The Infrastructure of Missions

There are many types of missions organizations—some are known for being very diverse in the kind of work they do, whereas others are known for a particular niche, such as translation, missionary aviation, or church planting. Sometimes even these more specialized organizations necessarily (or, perhaps I should say, crucially) branch out into broader areas of service, as well. Several times now I have seen an old article on a fairly widely-read business website where the author criticizes a well-known missions organization because, based on his perusal of some of their old tax forms, the organization brings in much more money than it should need for its very particular goal (in this case, translation of the Word). He concludes that their work must be a big moneymaker since they couldn’t possibly need all the donations they receive to do they work they claim they’re doing. Based on his conclusions, I thought this was a good opportunity to comment on the support chain, or “infrastructure”, or missions.

When I lived on a military base in Korea, the large number of troops there was supported by a substantial footprint of support services. This included cafeteria workers, gas station attendants, department store employees, chaplain services, substance abuse treatment personnel, car mechanics, teachers, domestic violence case managers, hotel employees, postal workers, radio station personnel, road repairmen, an entire hospital building and staff, and even a nearby military prison. While the necessity of some positions could be debated, it was widely understood that support staff was necessary for the success of the service members assigned to that base.

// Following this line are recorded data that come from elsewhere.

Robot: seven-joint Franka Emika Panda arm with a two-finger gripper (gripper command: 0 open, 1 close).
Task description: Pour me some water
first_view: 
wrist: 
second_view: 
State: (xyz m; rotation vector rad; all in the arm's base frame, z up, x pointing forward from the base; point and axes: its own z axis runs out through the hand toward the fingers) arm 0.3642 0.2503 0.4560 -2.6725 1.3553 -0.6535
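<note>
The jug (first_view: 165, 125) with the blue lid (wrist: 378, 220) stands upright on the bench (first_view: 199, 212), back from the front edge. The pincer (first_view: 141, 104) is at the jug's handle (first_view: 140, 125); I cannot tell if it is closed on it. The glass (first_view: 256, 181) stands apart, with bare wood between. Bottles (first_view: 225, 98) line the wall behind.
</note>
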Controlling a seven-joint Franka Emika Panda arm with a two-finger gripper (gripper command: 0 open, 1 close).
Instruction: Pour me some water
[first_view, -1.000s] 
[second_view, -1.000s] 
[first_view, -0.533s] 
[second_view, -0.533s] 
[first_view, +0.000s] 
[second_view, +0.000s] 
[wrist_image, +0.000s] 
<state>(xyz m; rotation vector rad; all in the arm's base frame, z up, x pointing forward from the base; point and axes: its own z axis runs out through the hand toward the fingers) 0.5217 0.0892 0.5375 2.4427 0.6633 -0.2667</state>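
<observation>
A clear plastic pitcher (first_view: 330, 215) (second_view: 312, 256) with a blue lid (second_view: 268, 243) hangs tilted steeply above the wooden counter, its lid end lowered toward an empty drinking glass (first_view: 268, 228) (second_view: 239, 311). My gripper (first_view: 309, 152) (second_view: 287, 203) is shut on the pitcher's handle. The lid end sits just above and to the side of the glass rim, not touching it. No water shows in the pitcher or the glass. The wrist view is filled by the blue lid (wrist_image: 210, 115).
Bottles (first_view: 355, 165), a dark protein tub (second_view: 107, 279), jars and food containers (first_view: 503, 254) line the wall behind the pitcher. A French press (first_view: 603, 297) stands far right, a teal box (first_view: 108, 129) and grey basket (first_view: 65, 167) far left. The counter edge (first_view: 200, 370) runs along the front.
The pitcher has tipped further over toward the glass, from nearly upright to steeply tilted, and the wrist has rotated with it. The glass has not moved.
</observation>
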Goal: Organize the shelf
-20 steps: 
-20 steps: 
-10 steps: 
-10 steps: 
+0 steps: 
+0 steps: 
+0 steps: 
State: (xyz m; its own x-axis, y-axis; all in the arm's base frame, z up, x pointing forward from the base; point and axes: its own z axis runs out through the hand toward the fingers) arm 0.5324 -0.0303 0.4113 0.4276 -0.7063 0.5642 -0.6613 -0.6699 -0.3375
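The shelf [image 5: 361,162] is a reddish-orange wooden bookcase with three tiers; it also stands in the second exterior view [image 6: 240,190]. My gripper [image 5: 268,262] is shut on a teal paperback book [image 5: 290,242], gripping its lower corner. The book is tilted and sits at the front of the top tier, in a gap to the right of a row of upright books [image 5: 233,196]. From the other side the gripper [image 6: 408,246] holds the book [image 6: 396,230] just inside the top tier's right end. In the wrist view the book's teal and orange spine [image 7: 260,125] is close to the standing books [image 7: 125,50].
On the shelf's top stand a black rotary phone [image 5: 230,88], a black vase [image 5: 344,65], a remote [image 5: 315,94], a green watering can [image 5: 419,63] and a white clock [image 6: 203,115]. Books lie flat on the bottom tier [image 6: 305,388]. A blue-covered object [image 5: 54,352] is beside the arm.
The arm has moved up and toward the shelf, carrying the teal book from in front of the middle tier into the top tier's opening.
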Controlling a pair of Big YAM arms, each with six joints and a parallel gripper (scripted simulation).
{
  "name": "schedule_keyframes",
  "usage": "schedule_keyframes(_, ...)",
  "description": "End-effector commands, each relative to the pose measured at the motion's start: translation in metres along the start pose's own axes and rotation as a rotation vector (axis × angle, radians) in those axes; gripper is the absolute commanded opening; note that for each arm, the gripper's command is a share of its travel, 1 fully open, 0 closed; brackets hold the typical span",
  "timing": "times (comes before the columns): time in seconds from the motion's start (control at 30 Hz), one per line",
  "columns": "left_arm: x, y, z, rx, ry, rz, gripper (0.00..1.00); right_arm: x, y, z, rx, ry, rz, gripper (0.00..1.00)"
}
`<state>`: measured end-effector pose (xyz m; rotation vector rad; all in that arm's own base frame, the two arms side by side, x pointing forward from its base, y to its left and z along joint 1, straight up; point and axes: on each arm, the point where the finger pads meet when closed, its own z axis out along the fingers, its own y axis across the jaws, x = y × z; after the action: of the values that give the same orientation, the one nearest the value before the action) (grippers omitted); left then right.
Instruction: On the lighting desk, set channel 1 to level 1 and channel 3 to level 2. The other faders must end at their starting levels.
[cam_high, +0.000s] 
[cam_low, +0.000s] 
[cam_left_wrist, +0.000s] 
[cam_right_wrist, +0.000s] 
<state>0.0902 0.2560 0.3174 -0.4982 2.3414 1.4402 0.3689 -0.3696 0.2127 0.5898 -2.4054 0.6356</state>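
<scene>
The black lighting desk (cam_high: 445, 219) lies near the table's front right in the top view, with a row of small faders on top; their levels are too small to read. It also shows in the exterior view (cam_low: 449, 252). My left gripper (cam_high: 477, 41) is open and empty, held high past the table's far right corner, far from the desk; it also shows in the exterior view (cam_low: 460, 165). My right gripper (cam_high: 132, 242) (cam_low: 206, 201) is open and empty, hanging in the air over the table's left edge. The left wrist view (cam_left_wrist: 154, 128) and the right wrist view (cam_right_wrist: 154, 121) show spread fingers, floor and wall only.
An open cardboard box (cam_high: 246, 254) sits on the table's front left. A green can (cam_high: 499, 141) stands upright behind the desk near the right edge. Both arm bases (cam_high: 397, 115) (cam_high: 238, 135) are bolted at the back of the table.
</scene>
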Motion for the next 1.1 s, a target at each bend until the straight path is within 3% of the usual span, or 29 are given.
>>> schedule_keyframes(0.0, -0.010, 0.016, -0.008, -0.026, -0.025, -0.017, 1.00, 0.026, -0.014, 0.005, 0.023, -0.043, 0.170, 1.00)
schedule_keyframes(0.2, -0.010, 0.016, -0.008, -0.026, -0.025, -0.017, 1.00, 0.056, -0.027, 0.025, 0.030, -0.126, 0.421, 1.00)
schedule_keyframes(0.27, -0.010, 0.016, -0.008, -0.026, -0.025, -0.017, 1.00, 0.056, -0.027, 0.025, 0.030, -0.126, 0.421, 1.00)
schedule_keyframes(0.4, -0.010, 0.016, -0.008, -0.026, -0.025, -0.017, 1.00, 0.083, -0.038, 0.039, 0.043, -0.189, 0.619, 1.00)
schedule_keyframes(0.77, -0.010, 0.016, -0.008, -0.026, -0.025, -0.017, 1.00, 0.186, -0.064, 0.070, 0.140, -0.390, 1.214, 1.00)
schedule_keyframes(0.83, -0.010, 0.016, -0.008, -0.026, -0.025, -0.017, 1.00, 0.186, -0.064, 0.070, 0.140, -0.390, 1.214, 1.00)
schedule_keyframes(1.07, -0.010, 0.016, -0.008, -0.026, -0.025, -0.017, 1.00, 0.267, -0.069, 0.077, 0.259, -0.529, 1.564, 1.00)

Someone might not be able to do their job (or at least not as effectively) if they had no on-base school for their children or a readily accessible grocery store, for example.

Christian ministry organizations are able to run with a much leaner staff since they rely heavily on local people for most services, yet they, too, require support personnel. Contrary to what the article cynically assumes about all the money to be had in missions, I know many people who have left much more lucrative jobs in the private sector in order to serve in a critical support role with a missions organization. In some cases, the larger Christian organizations also have the ability to branch out and provide needed support not only to their own personnel but also to other organizations.

For example, I am part of a linguistic organization but I am working as a physician mental health provider to combat burnout amongst cross-cultural workers. My organization also provides some teachers to the local school which teaches missionary children, freeing up parents to focus on their ministry assignment responsibilities. The financial partners for my family, or for those teachers, know that the person they are supporting is in a support role, not only helping people focus on important linguistic assignments (which our organization is known for) but also aiding those working in other areas. Last year the clinic where I work provided mental health care for Christian workers from a few dozen home countries and representing over 180 organizations. Because our sending organization is a bit larger than some others, we have the ability to mobilize staff which supports not only our own organizational mission but also people from other organizations and denominations, working in different focus areas than our own.

It is important for organizations to be financially accountable, such as by submitting to outside audits and financial oversight. But at the end of the day, the numbers on an organization’s balance sheet are inadequate for drawing conclusions about “efficiency” if you don’t know all the different work they are doing. Indeed, if we only had staff doing linguistic projects, we’d have a lower budget, but we also wouldn’t be supporting our own people adequately nor our co-laborers in the field all over this part of the world. The body of Christ is “nourished and knit together through its joints and ligaments, [growing] with a growth that is from God” (Col 2:19), so that’s why we’re here.

We gratefully thank God that we have many teammates as we work for the Lord of the harvest (Matt 9:38). We appreciate our partners’ love, prayers, and generosity. “For God is not unjust so as to overlook your work and the love that you have shown for His name in serving the saints, as you still do” (Heb 6:10). The infrastructure of missions is not always glamorous or exciting to outsiders, but I’m certainly glad it exists.